→ **Task description**
Report every line from the following entries that contains the string "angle".

[Stored entries]
= = = = =

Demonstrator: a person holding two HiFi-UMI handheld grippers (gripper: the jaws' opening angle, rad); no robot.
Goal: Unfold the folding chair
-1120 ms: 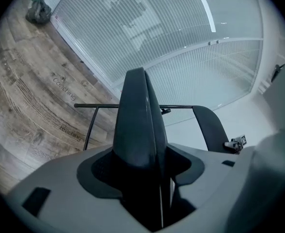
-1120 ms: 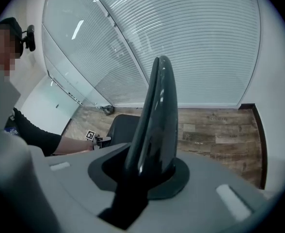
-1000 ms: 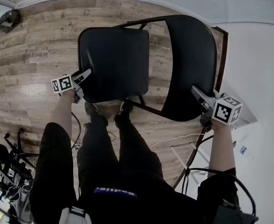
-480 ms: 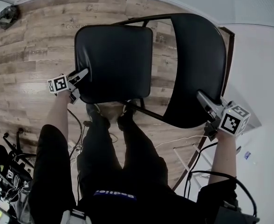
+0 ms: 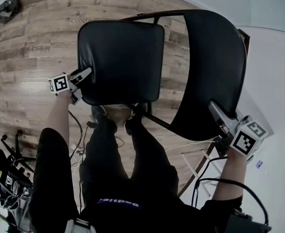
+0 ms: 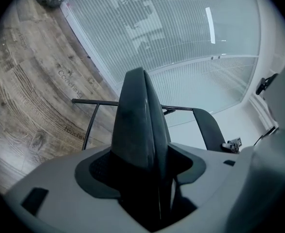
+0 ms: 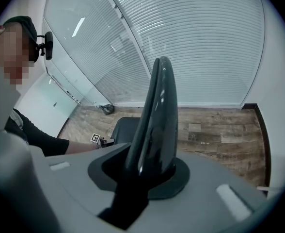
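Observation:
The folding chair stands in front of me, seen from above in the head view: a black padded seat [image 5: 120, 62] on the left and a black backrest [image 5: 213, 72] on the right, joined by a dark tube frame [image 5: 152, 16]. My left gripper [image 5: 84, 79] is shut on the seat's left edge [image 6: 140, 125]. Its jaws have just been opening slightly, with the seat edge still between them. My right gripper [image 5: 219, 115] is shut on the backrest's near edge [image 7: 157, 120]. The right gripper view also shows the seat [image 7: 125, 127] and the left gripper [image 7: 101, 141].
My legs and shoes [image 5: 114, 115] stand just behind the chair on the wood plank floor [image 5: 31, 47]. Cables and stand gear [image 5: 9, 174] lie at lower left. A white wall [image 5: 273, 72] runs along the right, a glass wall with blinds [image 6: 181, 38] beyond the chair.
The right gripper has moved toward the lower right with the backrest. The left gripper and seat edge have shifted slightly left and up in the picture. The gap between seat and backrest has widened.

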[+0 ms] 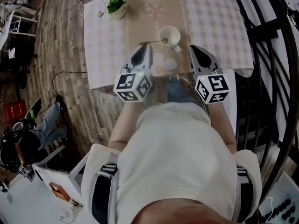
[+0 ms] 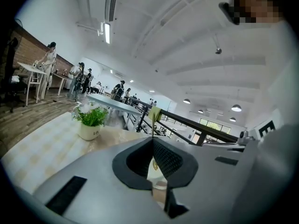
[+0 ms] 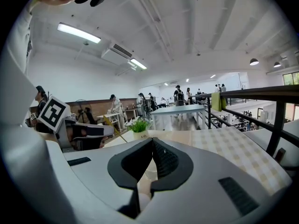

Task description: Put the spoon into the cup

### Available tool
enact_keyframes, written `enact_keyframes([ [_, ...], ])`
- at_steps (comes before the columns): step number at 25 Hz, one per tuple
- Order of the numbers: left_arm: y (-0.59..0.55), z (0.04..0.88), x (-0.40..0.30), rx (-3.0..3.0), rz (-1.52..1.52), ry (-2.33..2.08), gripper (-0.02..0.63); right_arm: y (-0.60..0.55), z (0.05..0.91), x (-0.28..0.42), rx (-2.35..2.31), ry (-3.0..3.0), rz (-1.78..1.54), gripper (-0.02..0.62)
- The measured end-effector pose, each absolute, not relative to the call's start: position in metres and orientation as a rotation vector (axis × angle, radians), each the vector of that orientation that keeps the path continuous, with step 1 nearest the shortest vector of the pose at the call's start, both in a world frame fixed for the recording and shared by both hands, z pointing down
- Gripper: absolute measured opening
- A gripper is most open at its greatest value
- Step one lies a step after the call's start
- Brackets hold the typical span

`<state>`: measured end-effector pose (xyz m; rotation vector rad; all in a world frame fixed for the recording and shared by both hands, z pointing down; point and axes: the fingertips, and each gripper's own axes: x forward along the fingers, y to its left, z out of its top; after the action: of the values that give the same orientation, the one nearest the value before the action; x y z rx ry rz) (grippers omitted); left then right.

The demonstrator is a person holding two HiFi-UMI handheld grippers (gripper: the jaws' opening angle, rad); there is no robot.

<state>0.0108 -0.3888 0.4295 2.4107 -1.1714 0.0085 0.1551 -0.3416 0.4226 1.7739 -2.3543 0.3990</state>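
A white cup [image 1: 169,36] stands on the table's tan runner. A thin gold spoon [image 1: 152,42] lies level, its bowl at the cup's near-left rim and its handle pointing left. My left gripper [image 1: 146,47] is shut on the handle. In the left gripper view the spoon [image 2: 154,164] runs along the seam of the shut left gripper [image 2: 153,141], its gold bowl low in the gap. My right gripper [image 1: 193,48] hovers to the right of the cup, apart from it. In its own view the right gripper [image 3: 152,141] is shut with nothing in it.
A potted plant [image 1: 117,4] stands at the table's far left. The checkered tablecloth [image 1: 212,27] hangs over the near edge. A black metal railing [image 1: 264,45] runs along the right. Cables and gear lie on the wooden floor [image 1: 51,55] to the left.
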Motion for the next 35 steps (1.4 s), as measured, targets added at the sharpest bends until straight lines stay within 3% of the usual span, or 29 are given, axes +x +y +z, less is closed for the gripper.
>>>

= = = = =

→ **Finished task**
Demonstrator: a person holding two HiFi-UMI handheld grippers (gripper: the jaws' opening angle, rad); no robot.
- The measured end-effector pose, each absolute, not relative to the call's start: position in metres and orientation as a rotation vector (axis × angle, radians), each the vector of that orientation that keeps the path continuous, with step 1 nearest the shortest vector of the pose at the call's start, both in a world frame fixed for the recording and shared by both hands, z pointing down
The demonstrator is a person holding two HiFi-UMI handheld grippers (gripper: the jaws' opening angle, rad); there is no robot.

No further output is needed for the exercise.